- _Work to complete_: Your job with the data below: print everything from the line that holds "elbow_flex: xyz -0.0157" down to the line that holds "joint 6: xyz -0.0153", ends included, exactly, and nothing else.

- _Information shown_:
== == ==
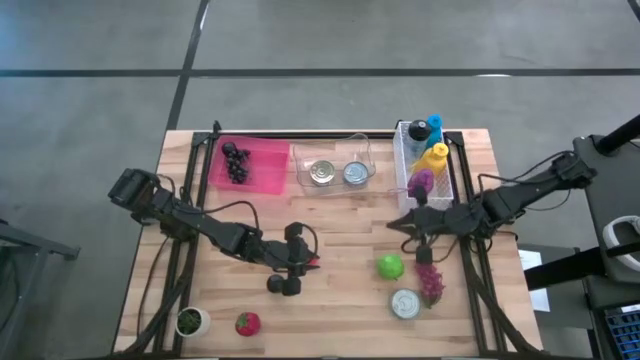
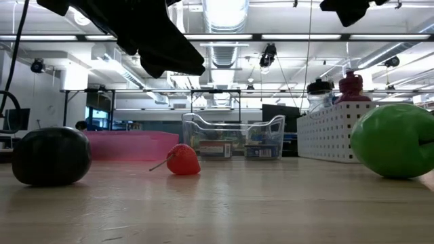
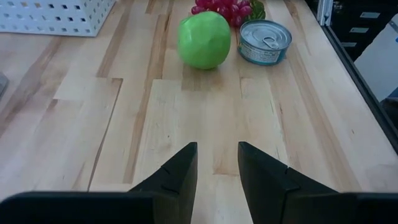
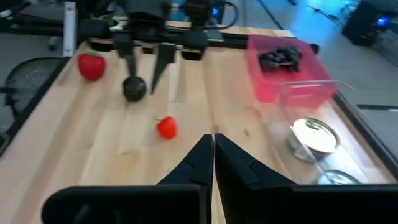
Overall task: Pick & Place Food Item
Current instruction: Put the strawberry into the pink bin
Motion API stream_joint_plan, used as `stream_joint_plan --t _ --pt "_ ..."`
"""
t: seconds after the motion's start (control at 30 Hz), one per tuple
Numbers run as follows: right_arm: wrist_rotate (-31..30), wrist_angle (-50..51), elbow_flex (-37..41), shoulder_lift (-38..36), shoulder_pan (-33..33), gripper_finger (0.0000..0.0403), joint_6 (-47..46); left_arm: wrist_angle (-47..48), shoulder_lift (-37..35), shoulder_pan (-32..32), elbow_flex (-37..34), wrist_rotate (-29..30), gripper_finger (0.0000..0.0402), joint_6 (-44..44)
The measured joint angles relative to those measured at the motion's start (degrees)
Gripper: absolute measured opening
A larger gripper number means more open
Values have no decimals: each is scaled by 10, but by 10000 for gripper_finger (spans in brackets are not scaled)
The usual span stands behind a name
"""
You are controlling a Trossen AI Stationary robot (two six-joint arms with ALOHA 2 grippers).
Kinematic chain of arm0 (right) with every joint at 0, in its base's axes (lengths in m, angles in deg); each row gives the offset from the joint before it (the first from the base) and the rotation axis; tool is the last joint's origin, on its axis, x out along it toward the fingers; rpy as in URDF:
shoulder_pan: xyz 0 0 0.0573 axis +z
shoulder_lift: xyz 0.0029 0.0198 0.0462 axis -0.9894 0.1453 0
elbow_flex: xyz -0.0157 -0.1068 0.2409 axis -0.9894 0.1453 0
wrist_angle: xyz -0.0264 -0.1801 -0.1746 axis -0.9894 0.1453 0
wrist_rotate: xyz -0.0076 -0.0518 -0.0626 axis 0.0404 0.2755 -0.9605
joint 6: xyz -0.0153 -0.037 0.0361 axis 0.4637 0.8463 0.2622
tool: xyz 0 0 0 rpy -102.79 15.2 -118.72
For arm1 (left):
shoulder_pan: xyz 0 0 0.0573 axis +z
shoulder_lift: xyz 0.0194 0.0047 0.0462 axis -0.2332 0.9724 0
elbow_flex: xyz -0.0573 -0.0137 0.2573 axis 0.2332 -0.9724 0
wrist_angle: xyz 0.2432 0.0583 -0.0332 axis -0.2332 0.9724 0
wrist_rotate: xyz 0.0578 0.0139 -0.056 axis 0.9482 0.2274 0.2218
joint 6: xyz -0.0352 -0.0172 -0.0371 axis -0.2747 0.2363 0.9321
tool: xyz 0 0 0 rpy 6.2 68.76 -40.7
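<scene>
My left gripper [image 1: 300,262] [image 3: 217,168] hangs open above the table's middle, holding nothing; the right wrist view shows it [image 4: 144,65] from the front. Below and beside it lie a small red strawberry [image 1: 313,262] [image 2: 183,160] [image 4: 166,127] and a dark round fruit [image 1: 278,285] [image 2: 51,156] [image 4: 134,88], both resting on the wood. A green apple [image 1: 390,266] [image 3: 204,39] [image 2: 397,141] sits farther right. My right gripper [image 1: 398,225] [image 4: 213,152] is shut and empty, right of centre, in front of the white basket [image 1: 425,160].
A pink tray with dark grapes [image 1: 245,165] [image 4: 286,74] and a clear bin [image 1: 335,172] [image 2: 234,139] holding two cans stand along the far edge. A can [image 1: 405,303] [image 3: 265,42] and red grapes [image 1: 430,283] lie near the apple. A red fruit [image 1: 247,323] and small pot [image 1: 190,320] sit near-left.
</scene>
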State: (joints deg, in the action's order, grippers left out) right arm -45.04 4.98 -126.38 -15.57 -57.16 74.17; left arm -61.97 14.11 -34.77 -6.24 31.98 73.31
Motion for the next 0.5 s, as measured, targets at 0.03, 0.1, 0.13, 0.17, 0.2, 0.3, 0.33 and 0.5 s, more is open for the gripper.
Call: stream_joint_plan --t 0.03,0.1,0.13,0.17,0.2,0.3,0.33,0.5 --pt "2 0 0 4 6 8 1 1 0 0 0 0 122 0" --pt "13 1 1 11 16 8 3 0 0 0 0 0 122 -1" --pt "20 1 1 14 20 8 3 0 0 0 0 0 122 -7" --pt "29 0 1 17 24 8 4 0 0 0 0 0 122 -14" --pt "34 -2 1 20 27 8 4 -1 0 0 0 0 122 -24" --pt "44 -5 1 26 29 8 4 -3 0 0 0 0 122 -41" --pt "46 -6 1 27 29 8 4 -2 0 0 0 1 122 -42" --pt "45 -6 1 34 29 8 -1 2 0 0 0 1 122 -47"
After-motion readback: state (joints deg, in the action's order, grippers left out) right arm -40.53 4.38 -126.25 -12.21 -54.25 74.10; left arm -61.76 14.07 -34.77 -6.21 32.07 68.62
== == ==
- _Response to this task_:
elbow_flex: xyz -0.0157 -0.1068 0.2409 axis -0.9894 0.1453 0
wrist_angle: xyz -0.0264 -0.1801 -0.1746 axis -0.9894 0.1453 0
wrist_rotate: xyz -0.0076 -0.0518 -0.0626 axis 0.0404 0.2755 -0.9605
joint 6: xyz -0.0153 -0.037 0.0361 axis 0.4637 0.8463 0.2622

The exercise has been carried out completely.